PIV, PIV-I cited as acceptable credentials
The Commonwealth of Virginia passed legislation that enables remote electronic notarization of documents. Virginia is the first state in the U.S. to pass such a law, says Tim Reiniger, who helped write the legislation and is director of the digital services group at FutureLaw, Richmond, Va.
Traditionally, notarization of documents takes place in person with individuals in the same room and they show state or federal identification and then conduct the transaction which is then notarized. The new law would enable such transaction to be conducted over a video and audio teleconference which would be recorded, with high-assurance credentials, such as the PIV and PIV-I. The digital certificates on the credential would also be used to sign the documents.
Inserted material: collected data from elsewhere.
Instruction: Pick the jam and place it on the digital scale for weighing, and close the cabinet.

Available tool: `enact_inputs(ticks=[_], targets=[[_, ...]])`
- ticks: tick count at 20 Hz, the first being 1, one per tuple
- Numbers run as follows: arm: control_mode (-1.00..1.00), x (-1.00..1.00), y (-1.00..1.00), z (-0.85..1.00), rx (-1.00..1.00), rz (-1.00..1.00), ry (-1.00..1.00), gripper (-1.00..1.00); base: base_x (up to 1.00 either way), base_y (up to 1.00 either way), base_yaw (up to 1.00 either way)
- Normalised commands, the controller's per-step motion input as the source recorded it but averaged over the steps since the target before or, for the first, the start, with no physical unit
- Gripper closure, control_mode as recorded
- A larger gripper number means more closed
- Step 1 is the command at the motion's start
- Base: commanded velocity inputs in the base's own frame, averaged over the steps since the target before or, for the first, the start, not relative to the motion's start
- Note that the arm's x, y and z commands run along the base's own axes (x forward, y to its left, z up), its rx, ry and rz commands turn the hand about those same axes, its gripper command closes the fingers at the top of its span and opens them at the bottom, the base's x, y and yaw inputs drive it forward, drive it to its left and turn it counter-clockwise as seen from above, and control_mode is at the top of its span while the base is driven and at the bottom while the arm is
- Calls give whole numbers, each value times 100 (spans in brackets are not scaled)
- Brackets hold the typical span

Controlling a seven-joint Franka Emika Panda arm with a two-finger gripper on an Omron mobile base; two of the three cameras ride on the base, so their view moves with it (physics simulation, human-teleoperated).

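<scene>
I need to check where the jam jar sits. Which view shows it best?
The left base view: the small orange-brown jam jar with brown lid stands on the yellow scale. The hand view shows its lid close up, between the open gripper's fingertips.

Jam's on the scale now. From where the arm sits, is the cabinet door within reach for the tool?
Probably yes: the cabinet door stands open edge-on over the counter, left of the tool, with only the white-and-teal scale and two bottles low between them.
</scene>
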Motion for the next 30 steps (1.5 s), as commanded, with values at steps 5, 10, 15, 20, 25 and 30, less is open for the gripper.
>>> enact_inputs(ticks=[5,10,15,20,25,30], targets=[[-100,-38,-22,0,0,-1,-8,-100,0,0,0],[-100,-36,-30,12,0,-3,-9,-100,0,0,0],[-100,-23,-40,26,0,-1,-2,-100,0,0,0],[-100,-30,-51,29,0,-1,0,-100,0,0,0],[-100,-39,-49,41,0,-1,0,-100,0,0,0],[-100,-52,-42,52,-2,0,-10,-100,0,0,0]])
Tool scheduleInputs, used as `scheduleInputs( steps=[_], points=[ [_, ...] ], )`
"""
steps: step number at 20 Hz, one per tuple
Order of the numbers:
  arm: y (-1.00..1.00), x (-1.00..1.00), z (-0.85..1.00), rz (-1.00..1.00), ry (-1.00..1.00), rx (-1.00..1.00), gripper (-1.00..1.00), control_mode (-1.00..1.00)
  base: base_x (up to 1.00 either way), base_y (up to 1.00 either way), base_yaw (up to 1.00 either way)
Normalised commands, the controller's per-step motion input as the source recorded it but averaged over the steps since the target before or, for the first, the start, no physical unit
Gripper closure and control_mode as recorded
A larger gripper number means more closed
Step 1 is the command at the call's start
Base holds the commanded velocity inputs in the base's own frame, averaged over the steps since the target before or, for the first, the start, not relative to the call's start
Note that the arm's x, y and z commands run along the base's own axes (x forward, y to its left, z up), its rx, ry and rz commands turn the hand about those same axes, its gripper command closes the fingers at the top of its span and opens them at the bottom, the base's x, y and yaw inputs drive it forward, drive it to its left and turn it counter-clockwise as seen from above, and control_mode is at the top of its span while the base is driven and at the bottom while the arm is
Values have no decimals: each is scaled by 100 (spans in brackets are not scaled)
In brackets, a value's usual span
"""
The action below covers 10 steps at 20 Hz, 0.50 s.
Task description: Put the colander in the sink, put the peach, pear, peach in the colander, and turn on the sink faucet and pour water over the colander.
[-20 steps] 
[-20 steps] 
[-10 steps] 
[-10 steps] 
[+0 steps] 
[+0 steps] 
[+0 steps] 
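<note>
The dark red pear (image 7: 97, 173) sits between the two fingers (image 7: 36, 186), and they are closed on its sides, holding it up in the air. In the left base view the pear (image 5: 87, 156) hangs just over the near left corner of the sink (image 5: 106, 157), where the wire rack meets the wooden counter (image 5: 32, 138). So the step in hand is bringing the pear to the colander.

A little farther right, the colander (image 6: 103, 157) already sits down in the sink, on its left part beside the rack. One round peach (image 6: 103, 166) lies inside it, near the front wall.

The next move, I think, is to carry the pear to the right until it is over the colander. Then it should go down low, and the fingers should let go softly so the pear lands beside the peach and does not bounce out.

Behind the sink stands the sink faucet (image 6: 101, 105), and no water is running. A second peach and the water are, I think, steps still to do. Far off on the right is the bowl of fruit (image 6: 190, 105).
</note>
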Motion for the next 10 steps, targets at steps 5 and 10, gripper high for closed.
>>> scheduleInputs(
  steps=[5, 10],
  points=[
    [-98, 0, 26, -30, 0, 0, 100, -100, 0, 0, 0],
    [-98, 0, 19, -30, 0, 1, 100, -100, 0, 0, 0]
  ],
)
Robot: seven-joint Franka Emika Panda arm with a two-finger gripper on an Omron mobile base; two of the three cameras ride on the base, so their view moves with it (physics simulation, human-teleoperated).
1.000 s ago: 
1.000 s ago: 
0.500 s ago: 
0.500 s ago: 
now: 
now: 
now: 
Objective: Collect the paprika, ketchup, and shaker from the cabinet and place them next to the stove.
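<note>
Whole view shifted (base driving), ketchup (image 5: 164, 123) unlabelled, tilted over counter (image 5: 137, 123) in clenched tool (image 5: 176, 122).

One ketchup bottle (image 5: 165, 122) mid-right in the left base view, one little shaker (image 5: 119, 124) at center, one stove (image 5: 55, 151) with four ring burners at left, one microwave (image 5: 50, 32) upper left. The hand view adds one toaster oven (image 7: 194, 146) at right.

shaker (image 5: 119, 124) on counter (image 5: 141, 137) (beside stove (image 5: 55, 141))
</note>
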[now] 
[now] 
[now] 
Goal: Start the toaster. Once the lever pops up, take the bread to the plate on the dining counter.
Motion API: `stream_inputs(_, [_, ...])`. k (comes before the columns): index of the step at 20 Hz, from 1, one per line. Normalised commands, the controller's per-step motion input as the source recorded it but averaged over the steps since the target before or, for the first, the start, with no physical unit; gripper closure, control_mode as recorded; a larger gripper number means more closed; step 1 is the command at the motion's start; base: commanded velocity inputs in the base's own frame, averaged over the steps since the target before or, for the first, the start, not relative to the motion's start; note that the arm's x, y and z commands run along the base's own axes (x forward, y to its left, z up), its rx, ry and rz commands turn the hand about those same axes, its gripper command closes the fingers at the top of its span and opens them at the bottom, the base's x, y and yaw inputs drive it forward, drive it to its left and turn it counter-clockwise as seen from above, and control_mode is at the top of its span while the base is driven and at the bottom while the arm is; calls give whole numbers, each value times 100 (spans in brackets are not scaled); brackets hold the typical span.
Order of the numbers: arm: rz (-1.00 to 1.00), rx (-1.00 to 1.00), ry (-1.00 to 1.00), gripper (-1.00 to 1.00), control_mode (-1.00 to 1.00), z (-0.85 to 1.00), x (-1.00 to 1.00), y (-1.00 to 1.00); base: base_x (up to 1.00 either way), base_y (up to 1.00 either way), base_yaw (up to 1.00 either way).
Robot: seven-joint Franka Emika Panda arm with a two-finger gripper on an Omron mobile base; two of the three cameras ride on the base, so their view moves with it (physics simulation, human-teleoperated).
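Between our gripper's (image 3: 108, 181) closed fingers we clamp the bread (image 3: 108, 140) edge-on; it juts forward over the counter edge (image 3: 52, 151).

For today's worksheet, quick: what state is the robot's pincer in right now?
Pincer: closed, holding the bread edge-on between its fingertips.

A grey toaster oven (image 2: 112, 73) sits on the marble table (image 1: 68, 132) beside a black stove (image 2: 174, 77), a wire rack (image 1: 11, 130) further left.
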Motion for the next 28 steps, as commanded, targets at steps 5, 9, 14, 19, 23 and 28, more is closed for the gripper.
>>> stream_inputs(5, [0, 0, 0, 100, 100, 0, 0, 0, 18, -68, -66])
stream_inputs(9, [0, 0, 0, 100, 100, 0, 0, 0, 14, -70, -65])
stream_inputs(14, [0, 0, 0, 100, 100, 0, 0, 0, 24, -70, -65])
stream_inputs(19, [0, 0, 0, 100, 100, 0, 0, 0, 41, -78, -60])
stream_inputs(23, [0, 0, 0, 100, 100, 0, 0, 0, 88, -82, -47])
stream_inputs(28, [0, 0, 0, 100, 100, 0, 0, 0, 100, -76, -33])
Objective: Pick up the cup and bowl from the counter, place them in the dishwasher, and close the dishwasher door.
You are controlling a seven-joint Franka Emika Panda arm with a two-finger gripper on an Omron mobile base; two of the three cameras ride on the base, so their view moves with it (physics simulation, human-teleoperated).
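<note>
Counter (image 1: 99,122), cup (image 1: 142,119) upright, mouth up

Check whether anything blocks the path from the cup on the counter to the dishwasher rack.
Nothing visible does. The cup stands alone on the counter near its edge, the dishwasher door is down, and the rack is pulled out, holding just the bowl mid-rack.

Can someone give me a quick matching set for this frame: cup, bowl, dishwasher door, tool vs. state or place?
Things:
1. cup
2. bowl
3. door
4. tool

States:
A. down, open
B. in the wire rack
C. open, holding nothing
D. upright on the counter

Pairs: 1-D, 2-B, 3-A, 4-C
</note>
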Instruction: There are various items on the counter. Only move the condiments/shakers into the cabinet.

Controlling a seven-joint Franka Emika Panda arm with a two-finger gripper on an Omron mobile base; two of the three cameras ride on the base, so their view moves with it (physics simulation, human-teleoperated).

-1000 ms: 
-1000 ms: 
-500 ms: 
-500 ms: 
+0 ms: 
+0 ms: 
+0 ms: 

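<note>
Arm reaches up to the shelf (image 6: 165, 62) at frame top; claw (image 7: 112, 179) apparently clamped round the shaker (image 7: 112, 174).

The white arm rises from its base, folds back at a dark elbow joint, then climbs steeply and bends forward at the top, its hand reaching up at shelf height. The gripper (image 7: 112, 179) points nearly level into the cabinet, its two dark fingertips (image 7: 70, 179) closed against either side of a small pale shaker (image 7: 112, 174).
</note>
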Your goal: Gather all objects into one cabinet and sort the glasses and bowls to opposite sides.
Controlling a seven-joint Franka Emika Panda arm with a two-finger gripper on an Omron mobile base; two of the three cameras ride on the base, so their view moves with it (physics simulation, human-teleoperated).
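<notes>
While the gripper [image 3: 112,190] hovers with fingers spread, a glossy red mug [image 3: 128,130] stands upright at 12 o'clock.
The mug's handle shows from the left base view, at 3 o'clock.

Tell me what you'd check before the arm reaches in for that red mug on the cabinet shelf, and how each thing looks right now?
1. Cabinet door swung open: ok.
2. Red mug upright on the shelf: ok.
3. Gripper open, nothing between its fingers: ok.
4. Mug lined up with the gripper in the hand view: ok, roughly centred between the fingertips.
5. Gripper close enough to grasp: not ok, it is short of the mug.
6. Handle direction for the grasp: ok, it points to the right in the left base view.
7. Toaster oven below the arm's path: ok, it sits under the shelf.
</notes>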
With a large number of government contractors issuing PIV-I credentials and government workers living throughout the state it seemed logical to include those two credentials in the law, Reiniger says. But legislators also wanted to ensure a bit of future proofing in line with the upcoming National Strategy for Trusted Identities in Cyberspace.
Virginia wanted to be ahead of the curve enabling next generation transactions with the forthcoming policies from the national strategy, Reiniger says. The strategy calls for an identity ecosystem where a credential can be used for many purposes, such as logging in to a bank account or saving information on a government Web site.
The law also requires that credentials be validated, whether the notarization be done in person or electronically, Reiniger says. New processes will have to be developed so that individual’s presenting driver licenses or passports can have those documents authenticated as well as the electronic verification of PIV credentials. Reiniger, who was executive director of the National Notary Association, says discussions are in place to set up these systems.